In the 2014 European elections, the party took 50 seats.
Much of the party's gains came from northern Europe, including the UK, France and Germany, where young people have staged marches calling for political action over climate change.
The protests, which have spread to countries all over the world, were inspired by 16-year-old Greta Thunberg, who has become known for her single-minded determination to force governments to act.
Read more about her here.
Italy's Deputy Prime Minister Matteo Salvini told local radio late Sunday night that he had spoken with France's far-right National Rally President, Marine Le Pen, and Hungary's Prime Minister, Viktor Orban, after his party's victory in the European Elections.
"This is a vote that allows us to try to change Europe," Salvini said, after the Lega Party took 33.64% of the votes.
Salvini's Eurosceptic party hopes to form a majority bloc in the European Parliament.
In the UK, a party that was launched just six weeks ago has clinched almost as many votes as the Liberal Democrats and the Labour Party combined.
Nigel Farage's Brexit Party took home 31.71% of the votes, reflecting growing political dissatisfaction with major parties in the UK.
Farage, who has long campaigned for the UK to leave the European Union, said voters had sent a clear message to the Conservative government.
"If we don’t leave on October the 31st, then the scores you’ve seen for the Brexit Party today will be repeated in a general election -- and we are getting ready for it,” he said.
The UK was supposed to have left the EU on March 29th, rendering the country ineligible to vote.

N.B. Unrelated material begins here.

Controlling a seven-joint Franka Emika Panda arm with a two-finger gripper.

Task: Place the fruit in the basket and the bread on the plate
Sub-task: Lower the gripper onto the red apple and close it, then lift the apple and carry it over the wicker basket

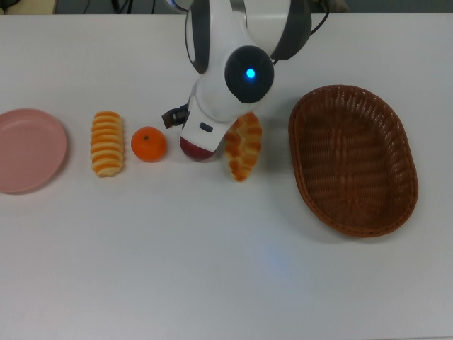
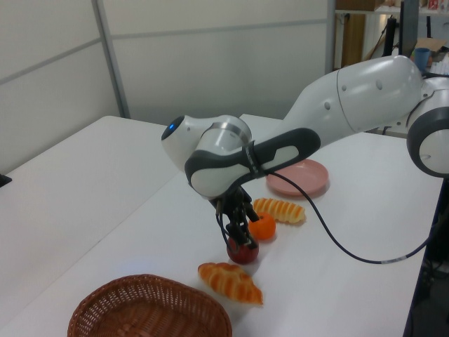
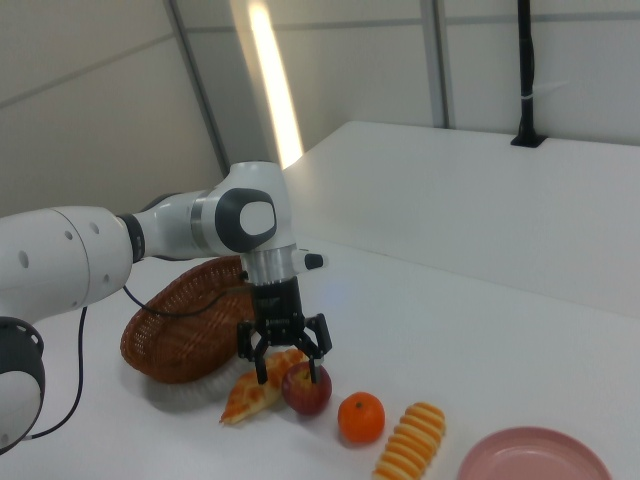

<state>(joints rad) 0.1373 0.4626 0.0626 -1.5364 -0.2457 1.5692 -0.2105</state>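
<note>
Red apple [image 3: 306, 390] between orange [image 3: 360, 418], croissant [image 3: 256, 389]

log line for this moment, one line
phase: reach apple | gripper: open, fingers astride apple | orange, both breads: on table | basket, plate: hold nothing
</note>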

Instead, Prime Minister Theresa May tried to push alternative deals through Parliament but ultimately failed. On Friday, she announced her intention to resign as party leader on June 7.
Conservative Party Chairman Brandon Lewis tweeted Sunday that the party needs to deliver Brexit "as quickly as possible."
On Twitter, Labour leader Jeremy Corbyn has reacted to the European Parliamentary election results, calling for another general election.
He wrote: "With the Conservatives disintegrating and unable to govern, and parliament deadlocked, this issue will have to go back to the people, whether through a general election or a public vote."
Nigel Farage, the ardent Brexiteer, has won a seat in the European parliament for his new Brexit Party.
Speaking in Southampton, UK shortly after winning the seat, Farage said: “There’s a huge message here. Massive message here. The Labour and Conservative parties could learn a huge lesson tonight but I don’t suppose they actually will.”
On Twitter, the British politician wrote: "If Britain does not leave the EU on October 31st, these results will be repeated in a general election."
Europe’s voters have spoken, but not with a single voice.
In what is set to be one of the highest turnouts ever in European elections, the only clear message for Brussels is that Europe must reform if it is to survive. But what that reform looks like is the next big battle to come.
If there's one thing we've learned tonight as the European Parliamentary election projections rolled in, Europe’s populist surge appears to have stalled. Despite winning in Italy, France and Hungary, right-wing, nationalist leaders have underperformed.
Euroskeptic hopes of nationalist politicians becoming a powerful force inside the European Union have somewhat faded. Instead, millions of voters backed vehemently pro-EU Green and liberal parties.
European politics is about to become increasingly fragmented. These election results – and the challenge they pose to building any kind of consensus – accurately reflect the extreme divisions between not only the 28 EU member states, but the divisions in those nations.
So, it’s a mixed message for Europe. How the leaders choose to interpret these results will have an immediate impact on key decisions that need to be made. The European Commission needs a new president, as does the European Parliament. The new makeup of Europe and the decisions that are made off the back of these confusing results will have enormous influence on both.